Schottman
Well-known member
they don't look that good
JMHO
JMHO
One thing you might consider is a fish-only tank with liverock and focus on the fish and inverts that will have the colors you're looking for. For a coral tank, you're pretty much guaranteed to get blues, greens, purples, oranges, etc if its well kept and healthy, which obviously every reef should be.
Macbeth417 said:What you talkin’ ‘bout willis… or I mean… Llarian? I would have to say white is the worst as it reflects the most light and in all wavelengths.
The pigments of zooxanthellae are not commonly black and I would venture that would have to do with the spectrum of light that penetrates the water, what wavelengths are most available for photosynthesis and also that you can’t achieve a blend of pigments that is something akin to black without a large mixture of photosynthetic pigments
(actually dark dark brown, but looks black unless you put it very high up in thank)
your ZOOx are primarily brown in color, the zoox cycle food to the coral and the coral back to the zoox
pigments are basically protiens with in the tissue of the coral and/or zoox. each protien accepts light waves of different colors. Some take that light color and transmit a more useable light to the coral, some just reflects light colors away from the corals. and so on.

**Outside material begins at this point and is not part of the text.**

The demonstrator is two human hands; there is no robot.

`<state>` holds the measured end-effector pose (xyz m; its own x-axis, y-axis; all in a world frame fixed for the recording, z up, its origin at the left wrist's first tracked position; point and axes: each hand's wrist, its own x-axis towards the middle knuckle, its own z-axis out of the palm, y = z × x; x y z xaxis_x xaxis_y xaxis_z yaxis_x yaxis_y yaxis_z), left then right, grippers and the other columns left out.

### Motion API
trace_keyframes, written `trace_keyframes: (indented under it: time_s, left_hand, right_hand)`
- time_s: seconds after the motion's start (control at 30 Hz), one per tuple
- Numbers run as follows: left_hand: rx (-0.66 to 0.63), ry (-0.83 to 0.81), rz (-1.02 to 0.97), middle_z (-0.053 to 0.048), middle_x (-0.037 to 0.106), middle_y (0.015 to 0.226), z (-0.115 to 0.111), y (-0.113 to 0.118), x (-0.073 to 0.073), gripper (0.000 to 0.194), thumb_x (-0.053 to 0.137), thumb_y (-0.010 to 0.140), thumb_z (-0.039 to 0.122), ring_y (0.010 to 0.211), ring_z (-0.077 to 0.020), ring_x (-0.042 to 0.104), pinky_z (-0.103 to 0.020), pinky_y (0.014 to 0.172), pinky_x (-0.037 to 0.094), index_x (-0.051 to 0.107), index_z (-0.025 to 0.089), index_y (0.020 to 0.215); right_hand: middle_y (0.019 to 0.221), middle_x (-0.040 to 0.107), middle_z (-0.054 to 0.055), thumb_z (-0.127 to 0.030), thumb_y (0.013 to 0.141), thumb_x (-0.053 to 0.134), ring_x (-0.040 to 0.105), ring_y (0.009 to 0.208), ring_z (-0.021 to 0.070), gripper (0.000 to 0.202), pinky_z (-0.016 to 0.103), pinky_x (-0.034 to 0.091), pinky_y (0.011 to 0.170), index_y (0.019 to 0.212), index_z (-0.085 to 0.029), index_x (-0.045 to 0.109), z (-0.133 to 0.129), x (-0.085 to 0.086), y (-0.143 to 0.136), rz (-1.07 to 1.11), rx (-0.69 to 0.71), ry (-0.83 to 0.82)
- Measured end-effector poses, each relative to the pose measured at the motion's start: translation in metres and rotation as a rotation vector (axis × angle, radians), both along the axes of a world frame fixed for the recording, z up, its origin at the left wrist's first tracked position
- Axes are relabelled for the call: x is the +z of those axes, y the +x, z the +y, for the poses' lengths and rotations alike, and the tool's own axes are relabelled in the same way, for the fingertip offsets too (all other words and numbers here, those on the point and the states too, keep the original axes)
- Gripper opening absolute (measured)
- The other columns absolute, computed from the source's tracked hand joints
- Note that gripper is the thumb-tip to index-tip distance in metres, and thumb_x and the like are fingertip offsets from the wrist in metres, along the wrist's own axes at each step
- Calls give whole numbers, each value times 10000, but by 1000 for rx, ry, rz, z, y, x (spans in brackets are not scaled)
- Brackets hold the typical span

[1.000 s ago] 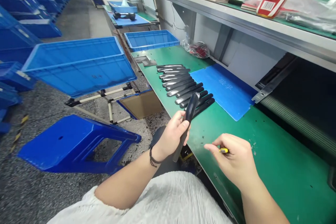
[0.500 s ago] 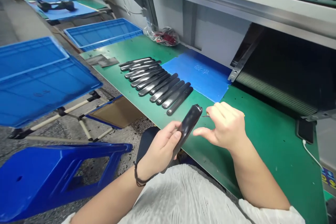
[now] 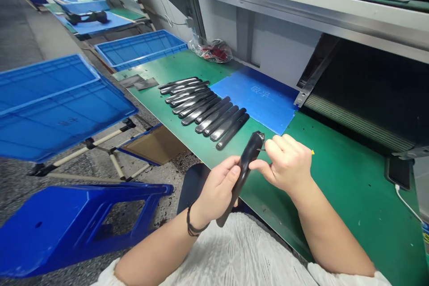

So when we are looking at this from a step back thier are two primary color sources in our corals. these colors sources are prtiens with in the coral and within the zoox. they have different requirements and do different things for the coral. When looking to growth of corals that are dependant on light/zoox controls we have to look at satisfing the needs of the zoox (explained previous). when looking at the appearence in the color of the color we have a whole new set of requirements and processes to satisfy. these are very important when going after lighting and since the requirements of lighting change from coral species to species so will the requirement of the bulbs needs and the intencity.
(FYI I've got some of that black sponge in my tank at home....VERY cool finger sponge has been growing and spreading. Maybe a frag or two of it will show up at the next PSAS frag swap.)
Curtswearing said:Well you can have black tubastrea if you have excess time on your hands. I had orange tubastrea and they are a royal pain in the bottom to feed because they don't host dinoflagellates...you have to feed EACH AND EVERY polyp to prevent starvation...what a pain!!!. I gave my tubastrea away because I was sick of their very high maintenance.